At home, I changed into my trunks and glided splashlessly back into the pool. I could hear my mother in the driveway out front, hosing down the car. Not just the desert, but all of California was in a severe drought, and as I lay floating on my back, I felt immensely guilty, remembering an old teacher of mine, a farmer, who’d once made us draw bar codes on our faucets to remember that water wasn’t free. But the guilt, as always, passed. I hoped tomorrow’s rally was in the spirit of environmentalism, but soon the hope passed, too, and I simply floated, focusing on nothing at all but my own breathing.
* * *
Saturday. In the kitchen, my mother grated cheese for a stuffed pastry called, depending on the dialect your kind of Armenian speaks, boreg or borek . My mom pronounced it with a hard g —so I did, too, and it was one of the twenty or thirty words in the language I spoke with any confidence.

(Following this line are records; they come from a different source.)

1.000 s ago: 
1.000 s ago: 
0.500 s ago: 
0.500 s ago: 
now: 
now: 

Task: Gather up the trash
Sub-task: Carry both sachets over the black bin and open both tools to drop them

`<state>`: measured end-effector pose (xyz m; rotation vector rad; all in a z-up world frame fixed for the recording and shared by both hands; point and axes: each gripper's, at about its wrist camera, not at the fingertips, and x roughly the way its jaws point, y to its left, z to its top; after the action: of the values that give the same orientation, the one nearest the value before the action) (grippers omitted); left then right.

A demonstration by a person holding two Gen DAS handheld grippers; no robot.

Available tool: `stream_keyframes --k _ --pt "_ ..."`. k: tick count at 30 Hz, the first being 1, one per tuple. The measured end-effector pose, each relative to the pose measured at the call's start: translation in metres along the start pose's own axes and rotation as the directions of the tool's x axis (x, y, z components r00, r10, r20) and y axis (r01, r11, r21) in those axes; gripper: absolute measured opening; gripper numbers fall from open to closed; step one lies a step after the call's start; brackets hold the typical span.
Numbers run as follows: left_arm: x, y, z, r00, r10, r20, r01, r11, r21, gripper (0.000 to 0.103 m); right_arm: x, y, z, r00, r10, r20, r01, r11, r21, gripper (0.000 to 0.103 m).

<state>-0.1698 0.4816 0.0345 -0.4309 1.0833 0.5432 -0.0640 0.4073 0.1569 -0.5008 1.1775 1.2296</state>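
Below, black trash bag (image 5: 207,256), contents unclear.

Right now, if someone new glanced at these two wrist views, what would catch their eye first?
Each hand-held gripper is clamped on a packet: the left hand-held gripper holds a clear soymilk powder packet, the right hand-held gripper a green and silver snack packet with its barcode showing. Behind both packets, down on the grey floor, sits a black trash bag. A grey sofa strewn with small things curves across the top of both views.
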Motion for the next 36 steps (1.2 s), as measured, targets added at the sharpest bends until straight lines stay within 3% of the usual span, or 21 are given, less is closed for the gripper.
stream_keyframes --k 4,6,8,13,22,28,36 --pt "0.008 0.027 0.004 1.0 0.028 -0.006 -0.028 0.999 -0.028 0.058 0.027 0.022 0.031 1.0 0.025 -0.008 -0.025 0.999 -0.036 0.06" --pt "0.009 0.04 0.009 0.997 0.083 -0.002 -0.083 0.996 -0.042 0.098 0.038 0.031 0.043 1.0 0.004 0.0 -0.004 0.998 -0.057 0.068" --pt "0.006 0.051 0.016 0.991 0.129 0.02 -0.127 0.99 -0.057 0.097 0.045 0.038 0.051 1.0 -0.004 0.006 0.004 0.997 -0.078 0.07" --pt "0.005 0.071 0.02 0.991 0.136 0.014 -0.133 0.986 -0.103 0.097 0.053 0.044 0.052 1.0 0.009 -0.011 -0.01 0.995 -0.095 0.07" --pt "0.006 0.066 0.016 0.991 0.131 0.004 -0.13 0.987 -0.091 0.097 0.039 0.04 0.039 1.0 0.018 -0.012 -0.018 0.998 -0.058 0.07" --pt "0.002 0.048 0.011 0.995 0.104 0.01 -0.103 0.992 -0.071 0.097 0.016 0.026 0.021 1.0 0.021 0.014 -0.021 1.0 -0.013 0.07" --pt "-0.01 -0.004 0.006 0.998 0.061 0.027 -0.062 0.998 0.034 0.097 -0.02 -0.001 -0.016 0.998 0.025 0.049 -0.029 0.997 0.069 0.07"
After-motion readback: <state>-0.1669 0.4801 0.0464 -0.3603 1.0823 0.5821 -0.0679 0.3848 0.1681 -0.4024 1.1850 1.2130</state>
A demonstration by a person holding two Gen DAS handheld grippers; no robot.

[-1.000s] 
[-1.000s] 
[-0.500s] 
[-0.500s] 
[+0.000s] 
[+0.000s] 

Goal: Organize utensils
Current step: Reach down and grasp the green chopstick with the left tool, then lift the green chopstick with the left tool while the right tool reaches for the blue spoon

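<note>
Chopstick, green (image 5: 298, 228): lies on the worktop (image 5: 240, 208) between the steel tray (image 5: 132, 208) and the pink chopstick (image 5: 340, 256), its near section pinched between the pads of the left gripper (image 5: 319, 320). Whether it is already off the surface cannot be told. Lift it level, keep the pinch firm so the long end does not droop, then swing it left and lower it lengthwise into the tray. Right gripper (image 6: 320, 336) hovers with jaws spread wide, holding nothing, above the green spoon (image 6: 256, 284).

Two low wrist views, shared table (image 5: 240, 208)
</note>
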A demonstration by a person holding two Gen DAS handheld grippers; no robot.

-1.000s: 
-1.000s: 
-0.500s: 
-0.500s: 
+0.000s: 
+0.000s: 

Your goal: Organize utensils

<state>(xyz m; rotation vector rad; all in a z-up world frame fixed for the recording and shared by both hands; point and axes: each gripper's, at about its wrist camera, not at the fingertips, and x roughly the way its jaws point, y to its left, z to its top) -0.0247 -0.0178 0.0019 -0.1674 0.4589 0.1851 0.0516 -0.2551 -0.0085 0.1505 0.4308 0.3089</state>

I used the word now as a replacement for hello.
“Good morning,” my mom said, taking a break to kiss me and then returning to her work. “I called in sick again so we could be together.”
“You weren’t supposed to make anything for tonight,” I said, stealing a pinch of shredded cheese from a growing mountain of the stuff. “It’s Teresa’s dinner party.”
“Just something small,” she said. She moved to the oven to check the bulb labeled PREHEATED. “Most of this is for us, but we’ll take a few over. Those Mexicans love anything with a lot of cheese, I think.”
“Mom,” I said, reflexively offended. But she hadn’t said anything foul, really, except for the unnecessary inclusion of the word “those,” so I left it at that.
“You’re already dressed,” she noticed. “You have plans?”
The answer was yes. I’d decided to go to the rally on the Boulevard as soon as my dad mentioned it. I couldn’t imagine what a political rally would look like in a place where everybody’s politics aligned. I had to see for myself.
“You have to stay and be my taste tester,” my mom said.
“I’m sure they’ll be as delicious as they always are,” I said, which was true. “But my boss at the newspaper emailed me.” A lie. “He said I should go to that rally on the Boulevard and take notes for a feature. I’m heading out now, actually.”
“You’re going by yourself?” The way she spoke — accusatory and bewildered all at once — made going to the rally alone seem like the most ridiculous thing in the world. And so, for the second time in as many responses, I lied.
“An old friend is one of the organizers.”
“A girl or a boy?”
“A girl,” I said, knowing she’d prefer it that way.
“Why doesn’t she just come here after the event? I can make tea, and you two can sit by the pool. I won’t bother you.”
“Well, we’re doing something,” I said. “We’re not just sitting around, talking.”
“Talking is doing,” she said. Then—“Ugh”—she nicked the top of her thumb against the grater, sucked the shallow wound, and, leaving her fist against her mouth, grumbled, “What is this rally, anyway?”
I went to the drawer where we kept the Band-Aids and peeled one from its packaging. “Immigration reform,” I guessed, taking her cut hand in mine.
“Not too tight,” she said. I kept my attention on her thumb, but I could feel her looking at my face. All my life she’d paid a comical amount of attention to me, but this trip was the first time I felt as though she were studying me, analyzing my every move, for … for what? I couldn’t say. I finished applying the Band-Aid without looking her in the face.
“What immigration?” she said.
I went to the trash can under the sink to throw away the wrapper. But the trash can had moved since the last time I was home. Now it stood near the sliding glass doors that opened out onto the backyard. “Oh, you know,” I said, strangely disoriented. “The rights of immigrants, I’m assuming. The stuff you hear about in the news every other year.”